## Task item
Without including any pictures, give back all of the data exactly.

## Given data
━━━━━━━━━━━━━━━━━━━━
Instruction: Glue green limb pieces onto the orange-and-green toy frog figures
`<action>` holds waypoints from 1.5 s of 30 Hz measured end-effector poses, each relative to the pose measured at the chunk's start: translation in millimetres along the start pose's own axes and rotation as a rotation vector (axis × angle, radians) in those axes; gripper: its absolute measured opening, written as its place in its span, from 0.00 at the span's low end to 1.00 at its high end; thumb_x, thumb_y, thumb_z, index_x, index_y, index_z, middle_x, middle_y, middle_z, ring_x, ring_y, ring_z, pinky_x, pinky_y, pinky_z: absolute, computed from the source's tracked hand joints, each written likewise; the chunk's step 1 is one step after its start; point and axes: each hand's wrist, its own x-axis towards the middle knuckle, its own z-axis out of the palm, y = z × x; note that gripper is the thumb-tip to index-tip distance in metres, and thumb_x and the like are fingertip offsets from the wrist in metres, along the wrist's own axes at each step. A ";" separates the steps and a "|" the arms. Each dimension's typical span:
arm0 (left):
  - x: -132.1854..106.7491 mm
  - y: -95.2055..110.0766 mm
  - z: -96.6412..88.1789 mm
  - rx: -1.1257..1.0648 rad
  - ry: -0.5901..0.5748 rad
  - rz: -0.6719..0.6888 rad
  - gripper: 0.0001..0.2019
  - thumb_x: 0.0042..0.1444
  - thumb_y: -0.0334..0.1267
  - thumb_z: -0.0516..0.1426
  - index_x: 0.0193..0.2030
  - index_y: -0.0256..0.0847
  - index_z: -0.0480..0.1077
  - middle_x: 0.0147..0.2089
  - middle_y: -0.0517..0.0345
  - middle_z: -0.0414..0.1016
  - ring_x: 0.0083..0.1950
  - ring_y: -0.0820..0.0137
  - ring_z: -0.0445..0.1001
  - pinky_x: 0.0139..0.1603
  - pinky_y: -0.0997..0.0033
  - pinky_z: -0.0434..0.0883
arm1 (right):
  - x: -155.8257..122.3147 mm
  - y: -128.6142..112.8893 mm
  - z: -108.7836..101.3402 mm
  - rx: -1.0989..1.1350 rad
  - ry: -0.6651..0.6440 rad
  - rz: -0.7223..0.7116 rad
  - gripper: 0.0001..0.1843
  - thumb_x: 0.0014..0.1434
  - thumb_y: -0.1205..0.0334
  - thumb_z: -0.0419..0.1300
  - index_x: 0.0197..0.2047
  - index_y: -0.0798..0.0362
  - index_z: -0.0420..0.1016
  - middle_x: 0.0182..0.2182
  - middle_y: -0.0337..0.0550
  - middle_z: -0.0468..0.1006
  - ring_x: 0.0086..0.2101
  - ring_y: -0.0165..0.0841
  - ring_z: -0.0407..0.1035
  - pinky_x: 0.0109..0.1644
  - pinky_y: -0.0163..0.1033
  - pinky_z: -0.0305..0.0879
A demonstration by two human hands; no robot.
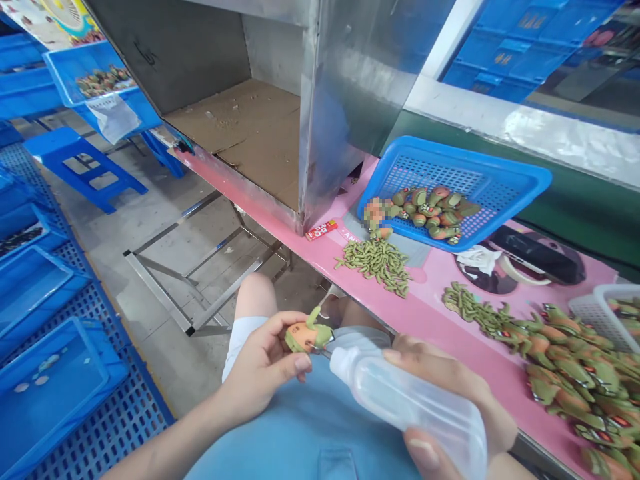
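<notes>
Left hand (263,357): fingers pinched orange-and-green toy figure (301,336), presumably angled to face the nozzle (345,363) | Right hand (445,373): fingers wrapped tilted squeeze bottle (415,398); tip contact unclear | Room: both hung off the desk (435,313) edge; bare strip fronted curved green pieces (375,263).

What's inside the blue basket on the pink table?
Small green-and-orange figures lie heaped in the blue basket. The basket floor under them is covered, so I can't see it.
</notes>
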 end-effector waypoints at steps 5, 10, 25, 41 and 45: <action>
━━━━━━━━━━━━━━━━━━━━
## Expected answer
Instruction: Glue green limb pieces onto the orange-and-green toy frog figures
`<action>` holds waypoints from 1.5 s of 30 Hz measured end-effector poses, each relative to the pose measured at the chunk's start: translation in millimetres along the start pose's own axes and rotation as a rotation vector (axis × angle, radians) in those axes; gripper: its absolute measured opening, written as its place in its span, from 0.00 at the span's low end to 1.00 at its high end; thumb_x, thumb_y, thumb_z, index_x, index_y, index_z, middle_x, middle_y, middle_z, ring_x, ring_y, ring_z, pinky_x, pinky_y, pinky_z: absolute, computed from the source's tracked hand joints, each written likewise; the chunk's step 1 is one step after its start; point and axes: each hand's wrist, its own x-axis towards the middle knuckle, its own z-axis out of the palm, y = z × x; note that gripper is the thumb-tip to index-tip distance in metres, and thumb_x and the like are fingertip offsets from the wrist in metres, along the wrist's own axes at each step. A ";" separates the steps and a "|" the arms. Each dimension's typical span:
arm0 (left):
  - x: -132.1854..106.7491 mm
  - y: -95.2055..110.0766 mm
  - z: -96.6412..88.1789 mm
  - rx: -1.1257..1.0648 rad
  - ry: -0.5901..0.5748 rad
  - rz: -0.6719..0.6888 rad
  - gripper: 0.0001..0.2019
  - thumb_x: 0.0042..0.1444
  - thumb_y: -0.0334..0.1267
  - thumb_z: -0.0516..0.1426
  - index_x: 0.0193..0.2030
  - index_y: -0.0256..0.0847
  - index_z: -0.0480..0.1077
  - middle_x: 0.0147..0.2089
  - middle_y: -0.0517..0.0345
  - middle_z: -0.0414..0.1016
  - ring_x: 0.0083..0.1950
  - ring_y: -0.0820..0.0137
  - ring_z: -0.0445..0.1001
  - pinky_x: 0.0139..0.1603
  - pinky_y: -0.0997..0.0033
  - pinky_z: -0.0434..0.0883
arm1 (right):
  - x: -155.8257..122.3147 mm
  - y: -128.6142..112.8893 mm
  - z: -108.7836..101.3402 mm
  - rx: -1.0989..1.1350 rad
  - ry: -0.6651..0.6440 rad
  - rz: -0.7223..0.7116 rad
  - gripper: 0.0001..0.1843
  - thumb_x: 0.0014..0.1434
  - thumb_y: -0.1205..0.0334
  - thumb_z: -0.0419..0.1300
  - index_x: 0.0197..0.2047
  - index_y: -0.0798..0.0362
  - index_z: -0.0420..0.1016
  - middle_x: 0.0182..0.2182
  - middle_y: -0.0337..0.0550
  - middle_z: -0.0468..0.1006
  - ring_x: 0.0086..0.2101
  - ring_y: -0.0165..0.0841
  - ring_z: -0.0407..0.1035
  - pinky_x: 0.0109..0.1644
  - pinky_y: -0.0163..0.1033
  - pinky_z: -0.0305..0.0879
A demonstration by two human hands; no robot.
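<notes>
Left hand (263,357): fingers pinched orange-and-green toy figure (301,336), presumably angled to face the nozzle (345,363) | Right hand (445,373): fingers wrapped tilted squeeze bottle (415,398); tip contact unclear | Room: both hung off the desk (435,313) edge; bare strip fronted curved green pieces (375,263).

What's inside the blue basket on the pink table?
Small green-and-orange figures lie heaped in the blue basket. The basket floor under them is covered, so I can't see it.
</notes>
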 end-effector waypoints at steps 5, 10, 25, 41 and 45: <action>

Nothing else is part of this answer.